UNITED STATES
SECURITIES AND EXCHANGE COMMISSION
WASHINGTON, D.C. 20549
_____________________________________________________________________________
FORM 8-K
_____________________________________________________________________________
CURRENT REPORT
PURSUANT TO SECTION 13 OR 15(d) OF THE
SECURITIES EXCHANGE ACT OF 1934
Date of report (Date of earliest event reported): November 4, 2022
_____________________________________________________________________________
Schneider National, Inc.
(Exact Name of Registrant as Specified in Charter)
_____________________________________________________________________________
| | | | | | | | | | | | | | | | | | | | | | | |
| | | | | | | |
| Wisconsin | | 001-38054 | | 39-1258315 | |
| (State of incorporation) | | (Commission File Number) | | (I.R.S. Employer Identification No.) | |
| 3101 South Packerland Drive | | Green Bay | WI | | 54313 | |
| (Address of Principal Executive Offices) | | (Zip Code) | |
(920) 592-2000
(Registrant's Telephone Number, including Area Code)

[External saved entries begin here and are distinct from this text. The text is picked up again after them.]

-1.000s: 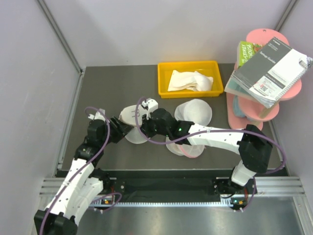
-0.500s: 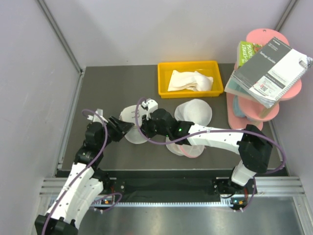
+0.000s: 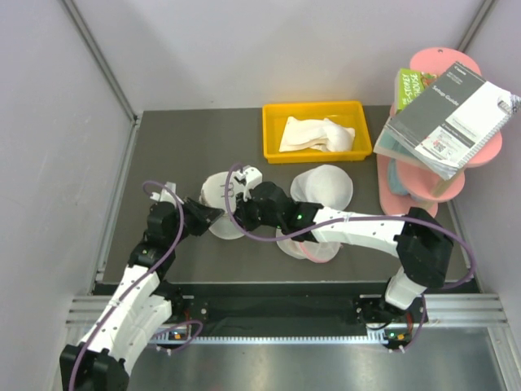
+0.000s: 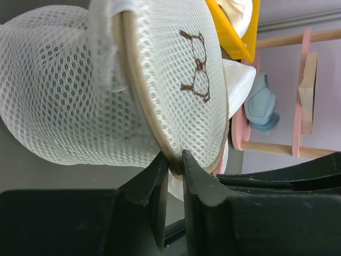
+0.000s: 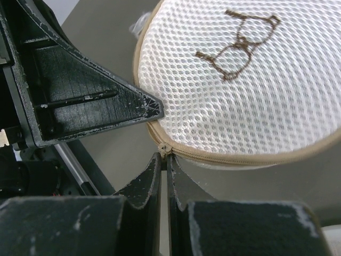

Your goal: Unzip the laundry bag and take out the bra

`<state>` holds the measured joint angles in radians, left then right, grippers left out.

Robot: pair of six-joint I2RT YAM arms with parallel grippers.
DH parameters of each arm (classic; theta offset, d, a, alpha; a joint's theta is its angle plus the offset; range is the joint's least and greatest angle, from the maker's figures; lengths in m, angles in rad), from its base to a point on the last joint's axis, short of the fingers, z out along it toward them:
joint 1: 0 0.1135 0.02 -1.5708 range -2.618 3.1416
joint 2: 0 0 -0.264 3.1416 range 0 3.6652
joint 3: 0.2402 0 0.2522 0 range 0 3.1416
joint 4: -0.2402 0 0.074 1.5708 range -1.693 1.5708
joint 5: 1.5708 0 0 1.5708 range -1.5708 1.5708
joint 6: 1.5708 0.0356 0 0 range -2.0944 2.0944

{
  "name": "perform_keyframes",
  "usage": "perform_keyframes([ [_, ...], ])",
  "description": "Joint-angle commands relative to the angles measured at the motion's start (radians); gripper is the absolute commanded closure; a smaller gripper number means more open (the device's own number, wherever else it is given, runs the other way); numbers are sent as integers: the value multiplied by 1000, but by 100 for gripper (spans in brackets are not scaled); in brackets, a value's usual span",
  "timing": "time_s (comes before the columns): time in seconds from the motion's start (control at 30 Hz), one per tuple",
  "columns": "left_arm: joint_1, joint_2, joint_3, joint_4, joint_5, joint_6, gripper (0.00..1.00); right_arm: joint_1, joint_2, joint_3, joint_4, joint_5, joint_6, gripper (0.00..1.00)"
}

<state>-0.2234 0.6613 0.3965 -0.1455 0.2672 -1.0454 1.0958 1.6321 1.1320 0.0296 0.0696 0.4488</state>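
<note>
The laundry bag (image 3: 221, 204) is a round white mesh pod with a beige-tan zipper rim and a brown bra-shaped mark on its face (image 4: 197, 66) (image 5: 240, 45). It stands on edge left of the table's middle. My left gripper (image 4: 176, 160) is shut on the bag's tan rim. My right gripper (image 5: 165, 157) is shut on the tan zipper pull (image 5: 164, 148) at the rim's lower left. The zipper looks closed along the part in view. The bra is hidden.
A yellow tray (image 3: 313, 130) with white cloth sits at the back. More white mesh bags (image 3: 321, 189) lie right of the arms. A pink shelf (image 3: 431, 122) with books stands at the right.
The left arm has shifted slightly toward the bag. The bag and the right arm stay much as they were.
</note>
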Motion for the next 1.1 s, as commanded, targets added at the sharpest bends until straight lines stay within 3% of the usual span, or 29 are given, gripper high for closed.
perform_keyframes([
  [0.0, 1, 9, 1, 70, -23, 10, 83, 18, 8, 5, 41, -14, 8, 100],
  [0.17, 1, 47, 15, 89, -17, 18, 100, 18, 12, 5, 32, -14, 7, 100],
  [0.83, 7, 124, 73, 95, -46, 90, 100, -131, -100, -129, 4, 19, -5, 100],
  [1.07, 10, 236, 105, 193, 10, 111, 100, -132, -107, -113, 3, -1, -36, 100],
])
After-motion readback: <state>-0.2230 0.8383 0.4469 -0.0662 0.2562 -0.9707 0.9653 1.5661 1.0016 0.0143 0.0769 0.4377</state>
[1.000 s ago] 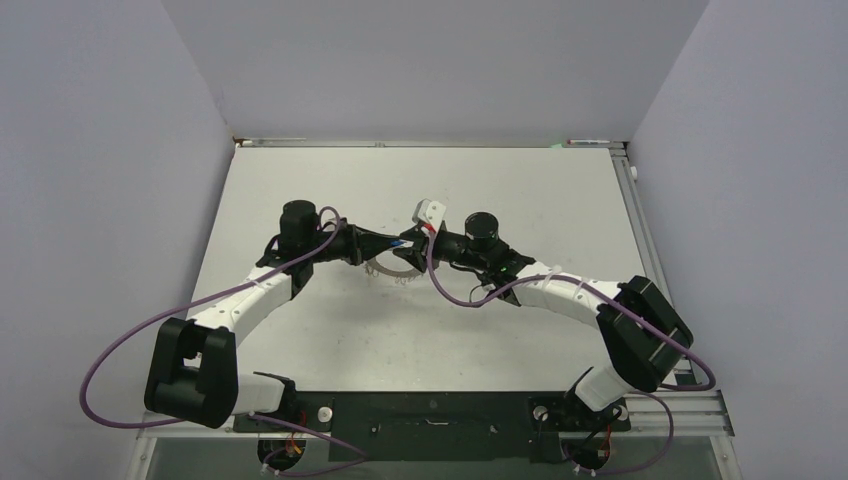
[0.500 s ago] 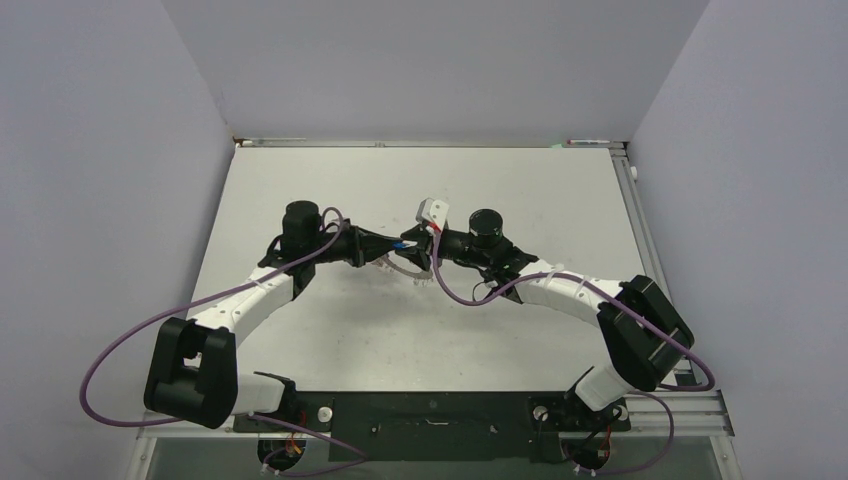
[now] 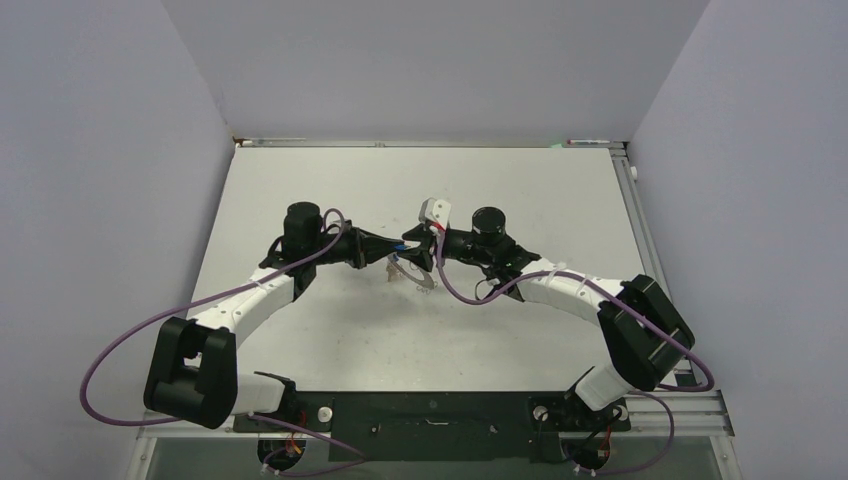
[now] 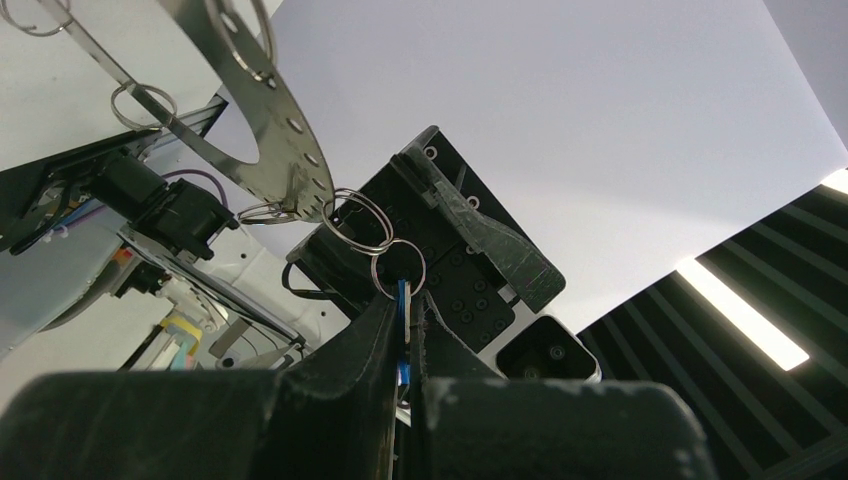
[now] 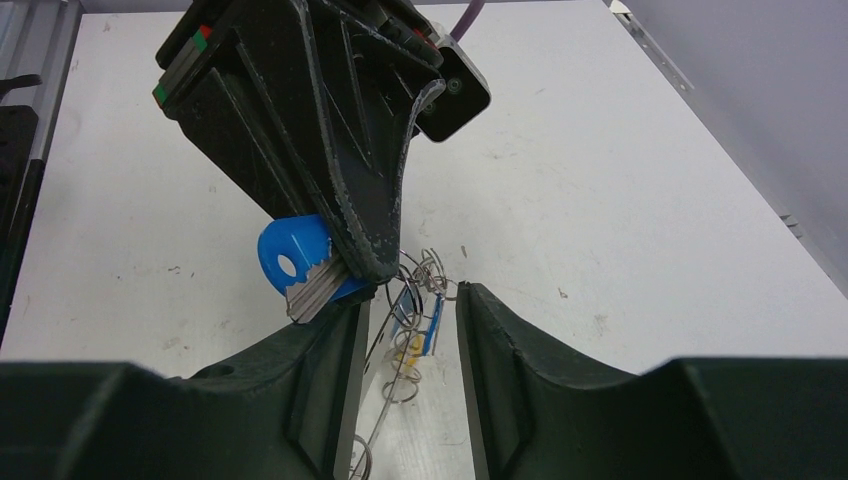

Check the appropriate box below if the Form 8-K filing is intended to simultaneously satisfy the filing obligation of the registrant under any of the following provisions:
| | | | | | | | |
| ☐ | Written communication pursuant to Rule 425 under the Securities Act (17 CFR 230.425) |
| | | | | | | | |
| ☐ | Soliciting material pursuant to Rule 14a-12 under the Exchange Act (17 CFR 240.14a-12) |
| | | | | | | | |
| ☐ | Pre-commencement communication pursuant to Rule 14d-2(b) under the Exchange Act (17 CFR 240.14d-2(b)) |
| | | | | | | | |
| ☐ | Pre-commencement communication pursuant to Rule 13e-4(c) under the Exchange Act (17 CFR 240.13e-4(c)) |
Securities registered pursuant to Section 12(b) of the Act: | | | | | | | | | | | | | | |
Title of each class | | Trading Symbol | | Name of each exchange on which registered |
Class B common stock, no par value | | SNDR | | New York Stock Exchange |
Indicate by check mark whether the registrant is an emerging growth company as defined in Rule 405 of the Securities Act of 1933 (§230.405 of this chapter) or Rule 12b-2 of the Securities Exchange Act of 1934 (§240.12b-2 of this chapter).
Emerging growth company ☐
If an emerging growth company, indicate by check mark if the registrant has elected not to use the extended transition period for complying with any new or revised financial accounting standards provided pursuant to Section 13(a) of the Exchange Act. ☐
ITEM 1.01. Entry into a Material Definitive Agreement.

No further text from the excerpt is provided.